Friday, April 20, 2007
Alyssa has managed to stay hot, talks about dating baseball players, and is bringing real knowledge - who knew she could actually understand baseball? - plus, her blog is named *touch* 'em all...
But Lil' John has pictures of him with the Stanley Cup and sentences like this about the Thrashers:
They’re all great guys. I met all of the cats and they showed me a lot of love. They appreciate me coming out which I thought was amazing. Sometimes they get kinda pumped up when they look over; they saying to themselves "Jon’s in the house tonight, we gotta crank it up!"
I have to say, I'm pretty excited for this weekend's (and next weekend's) Yankees-Red Sox series. This is an unfamiliar feeling (I usually ignore and sometimes revile the 800-pound gorillas).
1. If it's unfamiliar, how can you usually do anything? 2. revile: "n. To assail with abusive language." So you usually ignore and sometimes insult metaphors for large, powerful things. What?
At least for the weekend, I'm just like seemingly everyone else in the world of sports journalism -- endlessly fascinated by the Yanks and Sox.
You can't be endlessly anything for a weekend.
Eric goes on with some stuff about Dice-K that is unoffensively nonsensical. But then...
Matsuzaka's no stranger to pressure. The hopes and dreams of Japan ride on his every pitch, and he knows it.
Because everyone knows that Japan is a country full of simple folk who only care about how baseball players do in America. And bow a lot.
But I wonder, will this atmosphere -- with all its bilious history -- register as some other order of weirdness for him? Will he think, even for a moment, "What the hell have I gotten myself into?" Will there be some step-back, deep-breath, go-to-the-rosin-bag stroll behind the hill during which you can literally see the scene press down on him?
Literally? Eric Neel thinks that some type of physical manifestation of a baseball game will descend and start pressing on a Japanese pitcher? Will it be Don Zimmer's body lowered out of a helicopter or something?
And how will he respond to it?
I'd be pretty fucking scared. But then, I'm not Japanese.
Will we get a glimpse of what's already become his trademark shy, sly smile?
There is nothing shy about Dice-K. And if you start talking about his prepubescent hips, I swear to God...
Will he step back up to the rubber with a sense of purpose and fearlessness and proceed to make the Yankees' hitters look silly just for showing up? Or will he press and sweat and hang sliders and get rung like a bell?
We have reached a point where I am happy that only bad writing awaited me in those sentences.

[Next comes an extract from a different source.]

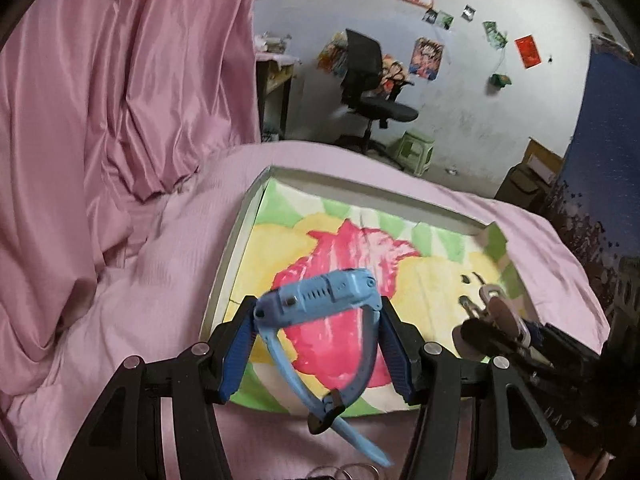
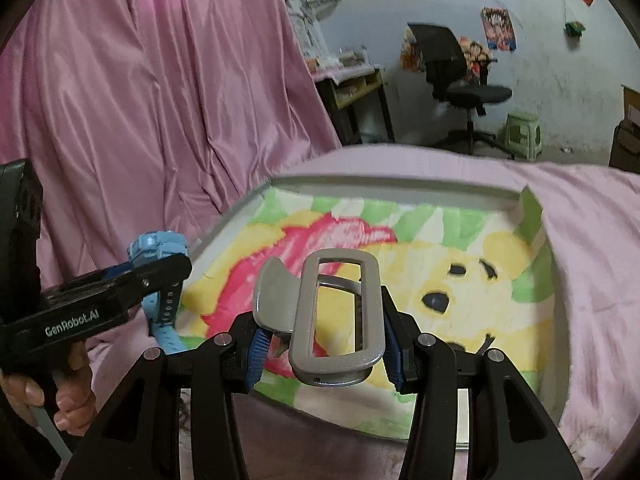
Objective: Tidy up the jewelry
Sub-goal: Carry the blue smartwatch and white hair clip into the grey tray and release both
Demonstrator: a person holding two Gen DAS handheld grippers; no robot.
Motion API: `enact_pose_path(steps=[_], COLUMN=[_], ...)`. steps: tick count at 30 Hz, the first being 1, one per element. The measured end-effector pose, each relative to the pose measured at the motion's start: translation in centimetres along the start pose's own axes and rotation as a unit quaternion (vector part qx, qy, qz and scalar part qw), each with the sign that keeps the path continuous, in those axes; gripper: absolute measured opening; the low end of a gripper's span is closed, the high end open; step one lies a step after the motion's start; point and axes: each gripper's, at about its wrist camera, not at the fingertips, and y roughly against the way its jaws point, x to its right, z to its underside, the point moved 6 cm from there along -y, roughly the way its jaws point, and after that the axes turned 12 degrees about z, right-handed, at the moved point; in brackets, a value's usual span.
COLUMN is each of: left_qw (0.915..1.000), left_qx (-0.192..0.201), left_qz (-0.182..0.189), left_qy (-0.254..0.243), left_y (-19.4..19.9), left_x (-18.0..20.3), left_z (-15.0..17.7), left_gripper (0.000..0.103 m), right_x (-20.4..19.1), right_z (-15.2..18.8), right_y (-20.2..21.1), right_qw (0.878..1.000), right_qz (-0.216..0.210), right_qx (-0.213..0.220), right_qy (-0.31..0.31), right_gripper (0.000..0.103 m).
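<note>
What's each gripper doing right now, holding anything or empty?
Left gripper: closed on the blue watch, over the tray.
Right gripper: closed on the grey hair clip.

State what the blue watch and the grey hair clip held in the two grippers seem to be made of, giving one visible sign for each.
Blue watch: probably matte plastic case with a rubbery strap, which bends and has punched holes. Grey hair clip: likely plastic with a pearly, faintly sparkly coating; painted metal cannot be ruled out.
</note>
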Motion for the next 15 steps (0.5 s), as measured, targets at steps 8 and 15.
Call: enact_pose_path(steps=[8,15], left_qw=[0.9998,0.9994], left_qx=[-0.02,-0.032], left_qz=[-0.008,-0.012], left_qy=[0.003,0.006], left_y=[-1.3,-1.9], left_x=[-0.2,-0.3], left_z=[0.0,1.1], left_gripper=[0.055,0.055], right_x=[-0.2,-0.2], right_z=[2.0,2.7], right_y=[-2.5,-3.2], right_qw=[0.999,0.998], right_qz=[0.009,0.01], right_qx=[-0.05,-0.066], right_qy=[0.011,0.012], right_gripper=[0.043,0.043])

Chapter 1 in the Matsuzaka story was the posting and the signing. Chapter 2 was the first few "show us what you got" starts against teams the Sox were expected to beat. Sunday is the beginning of Chapter 3 -- the heart of the story, the true outlay of character, the start of the action.
Every dictionary on dictionary.com lists this as the definition of outlay: "n. - an expending or spending, as of money."
So Eric Neel either a.) thinks Dice-K will reveal that is some type of artificial life form composed entirely of dollar bills and credit card receipts or b.) understands not what this thing is that you call the English language. Votes?
Ditto that for A-Rod. His first couple weeks have been comic-book-hero spectacular. With 10 swings he's moved the intractable Alex Rodriguez story lines -- off his no-love affair with Derek Jeter, off his jittery play at third, off the glossy lips and frosted tips, off what he can't do and who he isn't, and onto discussions of 70 home runs, another MVP award, and the return of Yankee greatness. It's been the most radical transformation -- every one of his grimaces from last year finding its counterpoint in a smile and a shout these past two weeks.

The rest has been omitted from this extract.